Problem description
Starting at the line with "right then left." and ending at the line with "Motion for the", print exactly the lines of the entries below. Pictures do not belong in the copy.

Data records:
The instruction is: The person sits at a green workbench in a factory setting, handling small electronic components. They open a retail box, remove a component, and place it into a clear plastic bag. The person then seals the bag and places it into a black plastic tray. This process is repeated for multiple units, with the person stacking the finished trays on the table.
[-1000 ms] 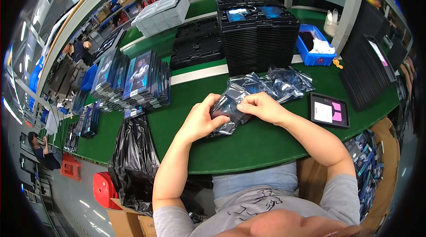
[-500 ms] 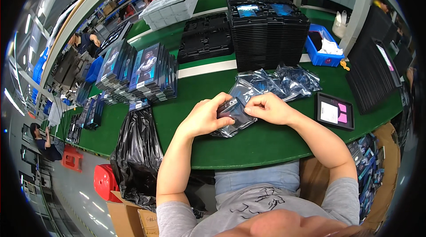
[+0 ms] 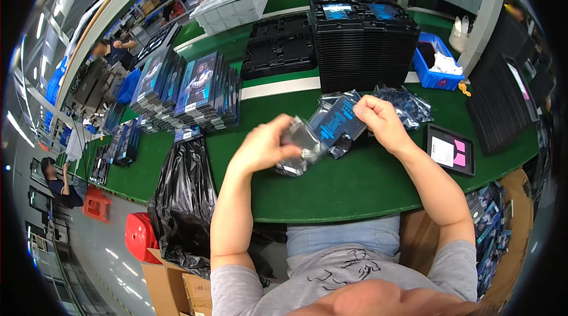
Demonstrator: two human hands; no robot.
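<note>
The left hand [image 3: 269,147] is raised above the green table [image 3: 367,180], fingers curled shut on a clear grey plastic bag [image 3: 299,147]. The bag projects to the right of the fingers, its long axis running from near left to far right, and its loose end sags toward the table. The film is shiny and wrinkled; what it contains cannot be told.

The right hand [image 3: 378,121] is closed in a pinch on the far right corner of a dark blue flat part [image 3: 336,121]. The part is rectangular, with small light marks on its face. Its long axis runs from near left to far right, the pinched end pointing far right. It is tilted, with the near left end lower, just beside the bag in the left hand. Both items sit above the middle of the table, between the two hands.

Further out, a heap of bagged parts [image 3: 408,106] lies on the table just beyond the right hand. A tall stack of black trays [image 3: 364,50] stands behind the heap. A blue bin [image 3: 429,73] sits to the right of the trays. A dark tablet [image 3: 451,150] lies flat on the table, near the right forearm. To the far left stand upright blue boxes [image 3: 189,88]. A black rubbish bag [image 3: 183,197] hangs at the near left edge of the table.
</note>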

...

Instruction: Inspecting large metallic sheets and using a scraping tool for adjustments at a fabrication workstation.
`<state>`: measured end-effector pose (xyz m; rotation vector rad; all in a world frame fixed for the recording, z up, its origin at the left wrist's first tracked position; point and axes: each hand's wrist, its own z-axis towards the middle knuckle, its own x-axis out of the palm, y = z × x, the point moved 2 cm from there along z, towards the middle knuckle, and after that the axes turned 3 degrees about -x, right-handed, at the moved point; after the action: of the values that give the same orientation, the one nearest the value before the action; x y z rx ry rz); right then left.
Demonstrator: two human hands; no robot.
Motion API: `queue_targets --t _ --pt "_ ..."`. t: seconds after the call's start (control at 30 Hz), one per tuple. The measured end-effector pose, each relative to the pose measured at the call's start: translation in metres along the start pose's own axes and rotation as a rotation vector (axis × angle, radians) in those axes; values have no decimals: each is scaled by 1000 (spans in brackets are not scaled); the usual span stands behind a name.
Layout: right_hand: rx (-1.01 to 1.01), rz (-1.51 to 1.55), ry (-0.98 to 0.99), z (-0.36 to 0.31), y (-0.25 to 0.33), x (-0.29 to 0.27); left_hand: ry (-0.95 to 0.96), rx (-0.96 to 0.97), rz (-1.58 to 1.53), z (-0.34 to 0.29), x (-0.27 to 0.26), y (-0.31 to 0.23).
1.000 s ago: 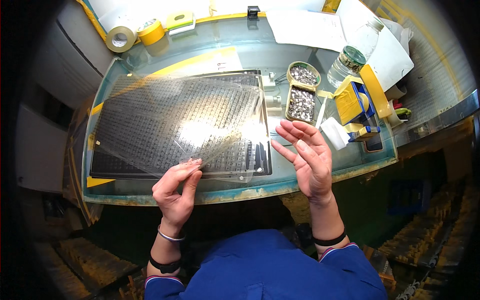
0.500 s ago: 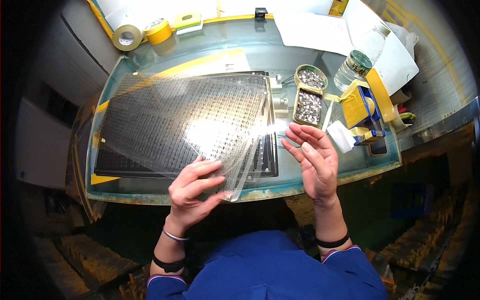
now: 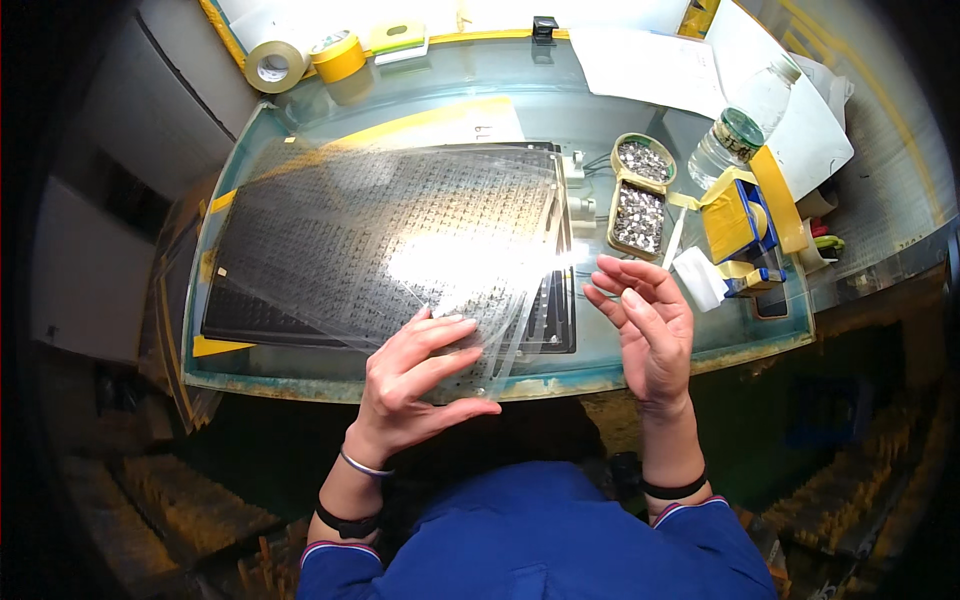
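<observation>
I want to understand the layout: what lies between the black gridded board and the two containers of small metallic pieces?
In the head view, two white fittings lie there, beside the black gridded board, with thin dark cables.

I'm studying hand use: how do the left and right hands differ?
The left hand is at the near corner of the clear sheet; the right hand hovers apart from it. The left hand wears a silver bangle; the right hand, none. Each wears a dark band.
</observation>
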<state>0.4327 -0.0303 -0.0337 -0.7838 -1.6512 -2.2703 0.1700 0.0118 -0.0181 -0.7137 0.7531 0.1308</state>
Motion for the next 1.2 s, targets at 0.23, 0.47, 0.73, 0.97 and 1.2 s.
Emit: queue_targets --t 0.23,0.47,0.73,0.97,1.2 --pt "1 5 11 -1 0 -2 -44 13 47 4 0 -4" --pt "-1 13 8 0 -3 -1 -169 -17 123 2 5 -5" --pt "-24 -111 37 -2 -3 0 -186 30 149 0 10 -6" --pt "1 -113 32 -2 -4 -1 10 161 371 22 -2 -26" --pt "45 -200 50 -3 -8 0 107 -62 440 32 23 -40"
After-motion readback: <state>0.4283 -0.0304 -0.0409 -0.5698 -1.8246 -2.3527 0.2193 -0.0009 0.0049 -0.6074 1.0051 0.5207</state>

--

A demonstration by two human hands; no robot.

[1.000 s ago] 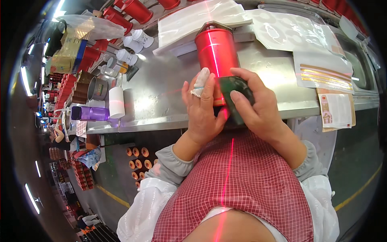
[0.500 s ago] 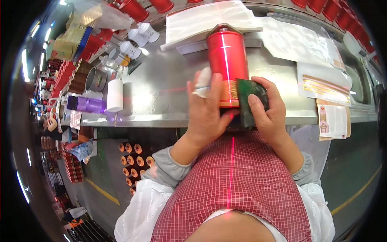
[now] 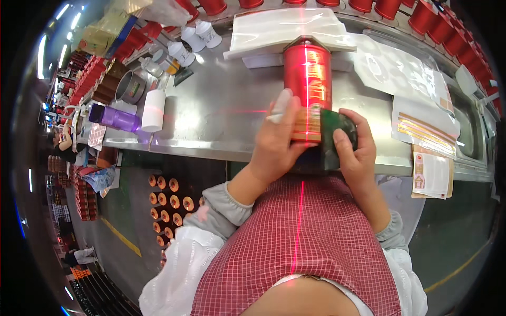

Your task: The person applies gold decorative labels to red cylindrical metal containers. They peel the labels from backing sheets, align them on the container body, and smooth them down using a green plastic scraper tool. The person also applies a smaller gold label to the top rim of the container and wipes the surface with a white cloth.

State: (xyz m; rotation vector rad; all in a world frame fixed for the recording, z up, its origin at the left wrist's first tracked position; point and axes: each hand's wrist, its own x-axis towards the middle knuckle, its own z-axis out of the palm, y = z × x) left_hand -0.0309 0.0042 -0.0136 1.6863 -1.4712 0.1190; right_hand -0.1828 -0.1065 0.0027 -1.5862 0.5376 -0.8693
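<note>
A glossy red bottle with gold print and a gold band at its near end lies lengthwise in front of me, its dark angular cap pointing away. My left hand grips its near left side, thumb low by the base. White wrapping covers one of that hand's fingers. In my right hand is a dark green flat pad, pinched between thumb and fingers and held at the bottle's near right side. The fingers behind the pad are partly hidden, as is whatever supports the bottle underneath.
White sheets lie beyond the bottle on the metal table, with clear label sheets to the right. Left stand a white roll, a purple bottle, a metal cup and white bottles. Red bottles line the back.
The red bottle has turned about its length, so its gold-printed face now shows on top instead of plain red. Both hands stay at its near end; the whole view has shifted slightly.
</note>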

Output for this task
`<state>`: measured end-effector pose (xyz m; rotation vector rad; all in a world frame fixed for the recording, z up, its origin at the left wrist's first tracked position; point and axes: each hand's wrist, its own z-axis towards the middle knuckle, its own x-axis out of the palm, y = z × x, the point moved 2 cm from there along z, towards the middle knuckle, and after that the axes turned 3 degrees about -x, right-handed, at the moved point; after the action: of the values that give the same orientation, the one nearest the value before the action; x y z rx ry rz); right then left.
Demonstrator: two human hands; no robot.
Motion API: `queue_targets --t _ --pt "_ ..."`. t: seconds after the call's start (control at 30 Hz), one per tuple. The measured end-effector pose, each relative to the pose measured at the call's start: translation in metres along the start pose's own axes and rotation as a rotation vector (axis × angle, radians) in those axes; values have no decimals: each is scaled by 1000 (spans in brackets are not scaled); the usual span stands behind a name.
Layout: right_hand: rx (-1.01 to 1.01), rz (-1.51 to 1.55), ry (-0.98 to 0.99), z (-0.36 to 0.31), y (-0.25 to 0.33), x (-0.29 to 0.27); left_hand: ry (-0.95 to 0.96), rx (-0.96 to 0.97), rz (-1.58 to 1.53), z (-0.34 to 0.29), x (-0.27 to 0.26), y (-0.31 to 0.23).
1.000 s ago: 
0.500 s ago: 
now: 
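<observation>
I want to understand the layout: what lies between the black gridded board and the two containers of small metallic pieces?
In the head view, two white fittings lie there, beside the black gridded board, with thin dark cables.

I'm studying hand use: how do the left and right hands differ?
The left hand is at the near corner of the clear sheet; the right hand hovers apart from it. The left hand wears a silver bangle; the right hand, none. Each wears a dark band.
</observation>
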<state>0.4327 -0.0303 -0.0337 -0.7838 -1.6512 -2.2703 0.1700 0.0118 -0.0181 -0.7137 0.7531 0.1308</state>
Motion for the next 1.2 s, targets at 0.23, 0.47, 0.73, 0.97 and 1.2 s.

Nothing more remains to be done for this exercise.